それが、不幸せと組織にいる一般人はいうが、そんなことはない。なぜなら、能力者として目覚めた時から、もう人並みには生きられないことを思い知るからだ。組織では、誰も傷付けずに誰にも好奇の目で見られずにいられる。それだけでも、私たちにとっては必要な場所なのだ。


「この作戦の目的は、111番の捕獲。それが叶わないなら、痕跡も残さず殺す。それは、覚えているな?」


組織にまだ知られていない能力者の力の暴走は、よくある話だ。能力は、本人の精神状況に影響する。不安定であればあるほど、その力は強大で自力で制御出来なくなる。
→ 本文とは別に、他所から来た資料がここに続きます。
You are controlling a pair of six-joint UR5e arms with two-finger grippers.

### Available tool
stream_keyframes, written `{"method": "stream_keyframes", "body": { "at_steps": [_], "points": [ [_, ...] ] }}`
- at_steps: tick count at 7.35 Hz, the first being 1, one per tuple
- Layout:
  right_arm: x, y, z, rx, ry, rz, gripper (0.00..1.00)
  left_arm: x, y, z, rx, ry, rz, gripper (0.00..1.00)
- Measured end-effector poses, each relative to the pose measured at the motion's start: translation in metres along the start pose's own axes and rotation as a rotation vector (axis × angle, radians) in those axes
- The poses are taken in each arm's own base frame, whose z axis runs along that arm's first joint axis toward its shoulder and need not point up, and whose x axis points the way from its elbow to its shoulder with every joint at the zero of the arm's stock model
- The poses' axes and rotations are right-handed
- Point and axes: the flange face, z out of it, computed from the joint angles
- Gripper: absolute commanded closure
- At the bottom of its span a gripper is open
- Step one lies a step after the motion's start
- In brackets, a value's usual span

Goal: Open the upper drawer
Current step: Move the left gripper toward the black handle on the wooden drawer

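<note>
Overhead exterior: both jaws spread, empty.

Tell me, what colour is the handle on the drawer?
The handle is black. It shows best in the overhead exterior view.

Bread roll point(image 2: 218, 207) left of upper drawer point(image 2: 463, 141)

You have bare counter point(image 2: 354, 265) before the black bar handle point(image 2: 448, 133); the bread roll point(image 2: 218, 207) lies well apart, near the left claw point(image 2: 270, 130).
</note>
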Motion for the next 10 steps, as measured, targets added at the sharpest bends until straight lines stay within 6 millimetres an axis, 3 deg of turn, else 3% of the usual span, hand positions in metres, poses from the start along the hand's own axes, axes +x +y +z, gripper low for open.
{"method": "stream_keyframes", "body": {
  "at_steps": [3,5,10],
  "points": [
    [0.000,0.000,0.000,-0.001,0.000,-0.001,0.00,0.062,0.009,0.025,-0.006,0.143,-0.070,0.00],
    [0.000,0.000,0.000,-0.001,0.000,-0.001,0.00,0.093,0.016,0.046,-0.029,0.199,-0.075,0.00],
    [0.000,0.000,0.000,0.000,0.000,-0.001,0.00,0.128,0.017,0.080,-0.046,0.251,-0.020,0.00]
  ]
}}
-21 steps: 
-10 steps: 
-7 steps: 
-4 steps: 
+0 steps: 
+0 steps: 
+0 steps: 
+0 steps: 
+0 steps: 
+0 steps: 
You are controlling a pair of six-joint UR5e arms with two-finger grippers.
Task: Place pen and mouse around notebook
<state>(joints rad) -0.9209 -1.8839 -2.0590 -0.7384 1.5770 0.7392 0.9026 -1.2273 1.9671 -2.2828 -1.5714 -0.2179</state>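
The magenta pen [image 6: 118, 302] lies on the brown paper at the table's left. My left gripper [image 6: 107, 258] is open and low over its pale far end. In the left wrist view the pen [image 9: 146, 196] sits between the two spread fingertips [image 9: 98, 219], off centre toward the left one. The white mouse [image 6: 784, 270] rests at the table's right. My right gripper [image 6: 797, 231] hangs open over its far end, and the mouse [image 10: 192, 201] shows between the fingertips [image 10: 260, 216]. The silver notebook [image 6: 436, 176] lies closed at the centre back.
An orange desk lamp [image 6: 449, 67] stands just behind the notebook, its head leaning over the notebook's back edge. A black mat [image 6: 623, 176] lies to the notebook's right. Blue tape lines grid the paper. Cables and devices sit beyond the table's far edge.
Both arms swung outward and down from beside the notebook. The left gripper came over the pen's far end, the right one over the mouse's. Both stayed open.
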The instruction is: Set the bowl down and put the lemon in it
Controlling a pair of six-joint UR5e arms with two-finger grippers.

貴重な力ではあるので、組織に入るよう交渉するが、それが失敗すれば、世界の脅威になるから潰される。

111人の能力者が発見されてはいるが、存命しているのはその半分程度しかいないのはこのためだ。


「忘れてないわよ、ウスノロ。彼女の力の分析、彼女の情報の収集はしたわ。繰り返されたこの世界でより有利に動けるように」


別に、キャシーも組織も怖くなどない。命も惜しくない。




「現に、彼女の力の一部を手に入れた」




口にするより先に視界が真っ暗になる。

目を開ければ、キャシーの腕が届かない位置に自分がいた。奴が、目を見開く前に私はその場を去った。


組織や世界など、どうでもいい。私は私の目的の為に動くだけだ。


私は、この世界でやらなければならないことがある。

そのために、私はこの世界に戻ってきたのだと、やっと思い知った。